▶ [EXERCISE DETAILS] Copy out the entire listing below exactly, but without its pictures.
____
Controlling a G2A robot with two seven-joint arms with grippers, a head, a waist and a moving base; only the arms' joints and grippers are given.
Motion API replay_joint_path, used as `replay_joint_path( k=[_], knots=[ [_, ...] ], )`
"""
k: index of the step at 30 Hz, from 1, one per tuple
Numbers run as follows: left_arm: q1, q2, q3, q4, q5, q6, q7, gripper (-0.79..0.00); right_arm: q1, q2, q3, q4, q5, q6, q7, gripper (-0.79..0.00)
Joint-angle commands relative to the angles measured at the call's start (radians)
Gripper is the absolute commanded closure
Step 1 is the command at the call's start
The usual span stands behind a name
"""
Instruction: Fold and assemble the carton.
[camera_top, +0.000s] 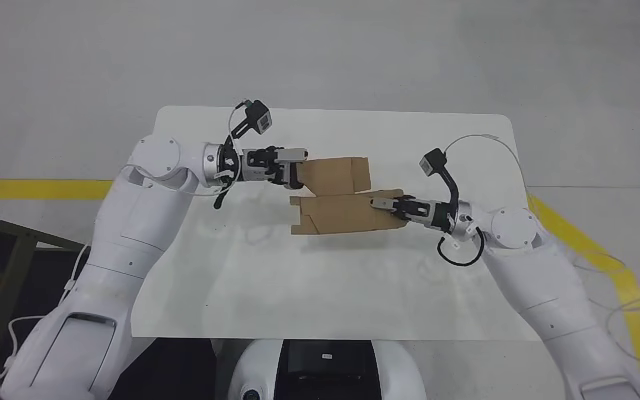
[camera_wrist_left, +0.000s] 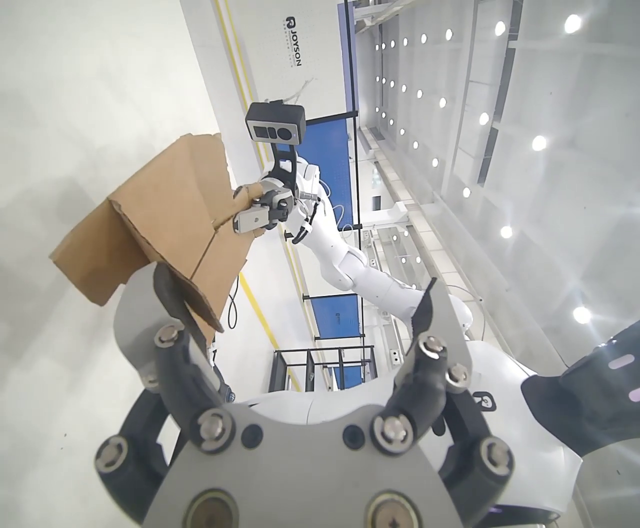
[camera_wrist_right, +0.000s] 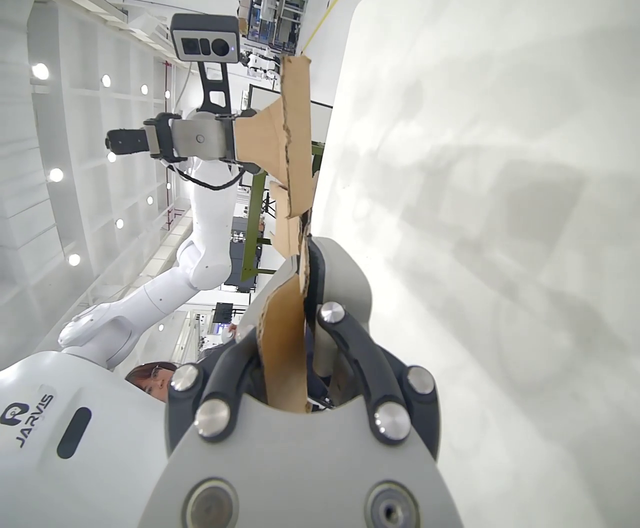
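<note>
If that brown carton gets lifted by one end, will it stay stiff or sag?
Probably fairly stiff: the carton keeps its shape in the air without drooping, though its flaps bend at the creases. Likely light, since the right gripper holds it by one end alone. Its ragged edges suggest it could tear if pulled hard.

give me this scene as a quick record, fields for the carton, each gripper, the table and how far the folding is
carton: brown cardboard carton, partly folded, flaps loose, appears lifted off the table
left gripper: left gripper open, one finger at the edge of the flap farther from the robot
right gripper: right gripper shut on the carton's opposite end
table: white table under both arms
progress: not yet box-shaped, folding unfinished
</note>
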Motion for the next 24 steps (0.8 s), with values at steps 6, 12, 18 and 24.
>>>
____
▶ [REPLY TO THE TASK]
Controlling a G2A robot with two seven-joint arms with grippers, a head, a waist and a moving base; only the arms' joints and grippers are given.
Motion API replay_joint_path, used as `replay_joint_path( k=[_], knots=[ [_, ...] ], )`
"""
k: index of the step at 30 Hz, from 1, one per tuple
Numbers run as follows: left_arm: q1, q2, q3, q4, q5, q6, q7, gripper (-0.79..0.00); right_arm: q1, q2, q3, q4, q5, q6, q7, gripper (-0.79..0.00)
Joint-angle commands relative to the angles measured at the call's start (radians)
Gripper is the absolute commanded closure
Step 1 is the command at the call's start
The usual span stands behind a name
"""
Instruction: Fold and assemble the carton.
[camera_top, +0.000s] 
[camera_wrist_left, +0.000s] 
[camera_wrist_right, +0.000s] 
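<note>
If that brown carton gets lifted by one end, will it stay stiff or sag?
Probably fairly stiff: the carton keeps its shape in the air without drooping, though its flaps bend at the creases. Likely light, since the right gripper holds it by one end alone. Its ragged edges suggest it could tear if pulled hard.

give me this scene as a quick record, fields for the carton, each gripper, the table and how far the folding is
carton: brown cardboard carton, partly folded, flaps loose, appears lifted off the table
left gripper: left gripper open, one finger at the edge of the flap farther from the robot
right gripper: right gripper shut on the carton's opposite end
table: white table under both arms
progress: not yet box-shaped, folding unfinished
</note>
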Motion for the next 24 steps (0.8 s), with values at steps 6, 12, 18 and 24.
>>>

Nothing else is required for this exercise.